Brief:
Return the records below word for word.

Data extract:
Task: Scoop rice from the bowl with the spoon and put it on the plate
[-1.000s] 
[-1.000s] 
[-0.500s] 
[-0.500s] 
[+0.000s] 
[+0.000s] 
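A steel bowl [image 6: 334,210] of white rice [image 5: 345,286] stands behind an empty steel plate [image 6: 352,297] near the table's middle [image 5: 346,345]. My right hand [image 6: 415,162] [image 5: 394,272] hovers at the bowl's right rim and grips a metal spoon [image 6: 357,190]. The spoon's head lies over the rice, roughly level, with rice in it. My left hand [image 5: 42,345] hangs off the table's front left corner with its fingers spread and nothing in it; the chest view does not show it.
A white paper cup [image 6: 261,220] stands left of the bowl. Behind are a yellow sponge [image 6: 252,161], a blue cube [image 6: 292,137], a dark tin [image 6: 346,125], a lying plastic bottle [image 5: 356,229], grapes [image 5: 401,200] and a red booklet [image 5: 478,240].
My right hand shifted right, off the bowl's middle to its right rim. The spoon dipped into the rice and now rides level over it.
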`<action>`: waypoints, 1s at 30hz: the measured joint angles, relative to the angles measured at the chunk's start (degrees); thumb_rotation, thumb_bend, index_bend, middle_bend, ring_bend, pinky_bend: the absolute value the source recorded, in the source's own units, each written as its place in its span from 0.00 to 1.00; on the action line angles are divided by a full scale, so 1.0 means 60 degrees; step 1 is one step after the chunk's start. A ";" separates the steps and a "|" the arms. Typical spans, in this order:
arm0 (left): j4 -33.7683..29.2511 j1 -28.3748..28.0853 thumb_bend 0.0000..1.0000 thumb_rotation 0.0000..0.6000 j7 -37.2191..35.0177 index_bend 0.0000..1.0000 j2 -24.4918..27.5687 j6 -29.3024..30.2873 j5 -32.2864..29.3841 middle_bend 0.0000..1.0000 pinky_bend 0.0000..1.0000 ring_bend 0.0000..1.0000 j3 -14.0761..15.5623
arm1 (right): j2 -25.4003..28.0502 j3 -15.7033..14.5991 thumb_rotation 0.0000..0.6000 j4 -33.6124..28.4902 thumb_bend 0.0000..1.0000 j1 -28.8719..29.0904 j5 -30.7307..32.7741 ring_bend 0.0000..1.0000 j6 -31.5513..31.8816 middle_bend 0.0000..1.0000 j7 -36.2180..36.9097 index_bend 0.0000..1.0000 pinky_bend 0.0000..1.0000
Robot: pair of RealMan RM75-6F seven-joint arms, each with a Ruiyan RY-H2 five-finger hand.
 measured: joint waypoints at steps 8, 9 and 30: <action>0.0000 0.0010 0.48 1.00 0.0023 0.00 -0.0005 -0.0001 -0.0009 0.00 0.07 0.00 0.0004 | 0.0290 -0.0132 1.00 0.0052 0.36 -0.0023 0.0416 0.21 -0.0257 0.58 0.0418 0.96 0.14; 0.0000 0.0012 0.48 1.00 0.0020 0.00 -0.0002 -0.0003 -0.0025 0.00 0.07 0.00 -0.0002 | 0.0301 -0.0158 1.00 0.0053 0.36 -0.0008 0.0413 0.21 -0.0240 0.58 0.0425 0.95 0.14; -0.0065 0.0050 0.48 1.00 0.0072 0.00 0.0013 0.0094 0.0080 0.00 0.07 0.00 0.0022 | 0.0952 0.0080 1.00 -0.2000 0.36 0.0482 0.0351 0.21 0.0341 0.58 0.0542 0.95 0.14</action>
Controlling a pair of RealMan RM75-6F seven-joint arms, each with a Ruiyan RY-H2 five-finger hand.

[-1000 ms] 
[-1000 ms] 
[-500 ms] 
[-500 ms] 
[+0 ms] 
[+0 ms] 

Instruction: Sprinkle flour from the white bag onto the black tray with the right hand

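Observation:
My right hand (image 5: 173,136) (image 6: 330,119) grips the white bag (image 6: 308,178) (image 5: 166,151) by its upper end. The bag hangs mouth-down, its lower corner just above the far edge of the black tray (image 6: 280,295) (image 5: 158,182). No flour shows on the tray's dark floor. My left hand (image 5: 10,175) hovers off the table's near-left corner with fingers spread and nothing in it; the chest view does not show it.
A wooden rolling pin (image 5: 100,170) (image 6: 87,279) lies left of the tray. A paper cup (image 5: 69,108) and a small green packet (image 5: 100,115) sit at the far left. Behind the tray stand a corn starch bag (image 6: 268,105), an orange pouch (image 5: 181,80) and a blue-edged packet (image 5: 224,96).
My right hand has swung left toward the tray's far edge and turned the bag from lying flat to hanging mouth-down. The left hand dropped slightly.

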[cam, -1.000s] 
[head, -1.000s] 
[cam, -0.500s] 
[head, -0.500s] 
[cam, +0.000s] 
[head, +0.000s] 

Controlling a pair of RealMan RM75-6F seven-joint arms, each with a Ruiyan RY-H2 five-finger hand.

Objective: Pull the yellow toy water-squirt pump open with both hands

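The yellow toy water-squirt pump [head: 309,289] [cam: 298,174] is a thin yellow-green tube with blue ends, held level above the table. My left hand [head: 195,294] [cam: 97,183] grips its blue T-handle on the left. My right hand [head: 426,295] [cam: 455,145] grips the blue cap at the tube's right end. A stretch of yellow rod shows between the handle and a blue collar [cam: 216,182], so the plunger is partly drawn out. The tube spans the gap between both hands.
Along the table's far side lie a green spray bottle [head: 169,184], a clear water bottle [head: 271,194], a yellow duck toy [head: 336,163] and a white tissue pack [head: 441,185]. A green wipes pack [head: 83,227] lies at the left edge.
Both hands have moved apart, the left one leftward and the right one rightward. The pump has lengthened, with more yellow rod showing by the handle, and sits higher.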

Solution:
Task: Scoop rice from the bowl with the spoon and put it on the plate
[-1.000s] 
[-1.000s] 
[-0.500s] 
[-0.500s] 
[+0.000s] 
[+0.000s] 
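A steel bowl [image 6: 334,210] of white rice [image 5: 345,286] stands behind an empty steel plate [image 6: 352,297] near the table's middle [image 5: 346,345]. My right hand [image 6: 415,162] [image 5: 394,272] hovers at the bowl's right rim and grips a metal spoon [image 6: 357,190]. The spoon's head lies over the rice, roughly level, with rice in it. My left hand [image 5: 42,345] hangs off the table's front left corner with its fingers spread and nothing in it; the chest view does not show it.
A white paper cup [image 6: 261,220] stands left of the bowl. Behind are a yellow sponge [image 6: 252,161], a blue cube [image 6: 292,137], a dark tin [image 6: 346,125], a lying plastic bottle [image 5: 356,229], grapes [image 5: 401,200] and a red booklet [image 5: 478,240].
My right hand shifted right, off the bowl's middle to its right rim. The spoon dipped into the rice and now rides level over it.
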`<action>`: waypoints, 1s at 30hz: the measured joint angles, relative to the angles measured at the chunk's start (degrees); thumb_rotation, thumb_bend, index_bend, middle_bend, ring_bend, pinky_bend: the absolute value the source recorded, in the source's own units, each written as its place in its span from 0.00 to 1.00; on the action line angles are divided by a full scale, so 1.0 means 60 degrees; step 1 is one step after the chunk's start. A ";" separates the steps and a "|" the arms. Typical spans, in this order:
arm0 (left): j4 -33.7683..29.2511 j1 -28.3748..28.0853 thumb_bend 0.0000..1.0000 thumb_rotation 0.0000..0.6000 j7 -37.2191..35.0177 index_bend 0.0000..1.0000 j2 -24.4918..27.5687 j6 -29.3024..30.2873 j5 -32.2864..29.3841 middle_bend 0.0000..1.0000 pinky_bend 0.0000..1.0000 ring_bend 0.0000..1.0000 j3 -14.0761..15.5623
arm1 (right): j2 -25.4003..28.0502 j3 -15.7033..14.5991 thumb_rotation 0.0000..0.6000 j4 -33.6124..28.4902 thumb_bend 0.0000..1.0000 j1 -28.8719..29.0904 j5 -30.7307..32.7741 ring_bend 0.0000..1.0000 j6 -31.5513..31.8816 middle_bend 0.0000..1.0000 j7 -36.2180..36.9097 index_bend 0.0000..1.0000 pinky_bend 0.0000..1.0000
Robot: pair of RealMan RM75-6F seven-joint arms, each with a Ruiyan RY-H2 five-finger hand.
 measured: joint waypoints at steps 8, 9 and 30: <action>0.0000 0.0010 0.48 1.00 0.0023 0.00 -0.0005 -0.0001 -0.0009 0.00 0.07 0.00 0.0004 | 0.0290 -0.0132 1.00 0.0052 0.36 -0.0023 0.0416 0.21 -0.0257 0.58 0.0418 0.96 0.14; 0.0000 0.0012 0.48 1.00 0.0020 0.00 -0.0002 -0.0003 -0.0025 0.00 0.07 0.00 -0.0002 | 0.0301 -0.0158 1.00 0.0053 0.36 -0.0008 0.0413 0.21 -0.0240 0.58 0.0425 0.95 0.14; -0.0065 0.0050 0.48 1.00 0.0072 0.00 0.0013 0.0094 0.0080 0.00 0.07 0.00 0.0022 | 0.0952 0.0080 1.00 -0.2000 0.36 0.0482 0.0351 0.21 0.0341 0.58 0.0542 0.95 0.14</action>
Controlling a pair of RealMan RM75-6F seven-joint arms, each with a Ruiyan RY-H2 five-finger hand.

[-1000 ms] 
[-1000 ms] 
[-500 ms] 
[-500 ms] 
[+0 ms] 
[+0 ms] 

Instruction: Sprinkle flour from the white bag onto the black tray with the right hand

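Observation:
My right hand (image 5: 173,136) (image 6: 330,119) grips the white bag (image 6: 308,178) (image 5: 166,151) by its upper end. The bag hangs mouth-down, its lower corner just above the far edge of the black tray (image 6: 280,295) (image 5: 158,182). No flour shows on the tray's dark floor. My left hand (image 5: 10,175) hovers off the table's near-left corner with fingers spread and nothing in it; the chest view does not show it.
A wooden rolling pin (image 5: 100,170) (image 6: 87,279) lies left of the tray. A paper cup (image 5: 69,108) and a small green packet (image 5: 100,115) sit at the far left. Behind the tray stand a corn starch bag (image 6: 268,105), an orange pouch (image 5: 181,80) and a blue-edged packet (image 5: 224,96).
My right hand has swung left toward the tray's far edge and turned the bag from lying flat to hanging mouth-down. The left hand dropped slightly.
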
[cam, -1.000s] 
[head, -1.000s] 
[cam, -0.500s] 
[head, -0.500s] 
[cam, +0.000s] 
[head, +0.000s] 

Controlling a pair of RealMan RM75-6F seven-joint arms, each with a Ruiyan RY-H2 five-finger hand.

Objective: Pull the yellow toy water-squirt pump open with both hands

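The yellow toy water-squirt pump [head: 309,289] [cam: 298,174] is a thin yellow-green tube with blue ends, held level above the table. My left hand [head: 195,294] [cam: 97,183] grips its blue T-handle on the left. My right hand [head: 426,295] [cam: 455,145] grips the blue cap at the tube's right end. A stretch of yellow rod shows between the handle and a blue collar [cam: 216,182], so the plunger is partly drawn out. The tube spans the gap between both hands.
Along the table's far side lie a green spray bottle [head: 169,184], a clear water bottle [head: 271,194], a yellow duck toy [head: 336,163] and a white tissue pack [head: 441,185]. A green wipes pack [head: 83,227] lies at the left edge.
Both hands have moved apart, the left one leftward and the right one rightward. The pump has lengthened, with more yellow rod showing by the handle, and sits higher.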

The answer given above is the complete response.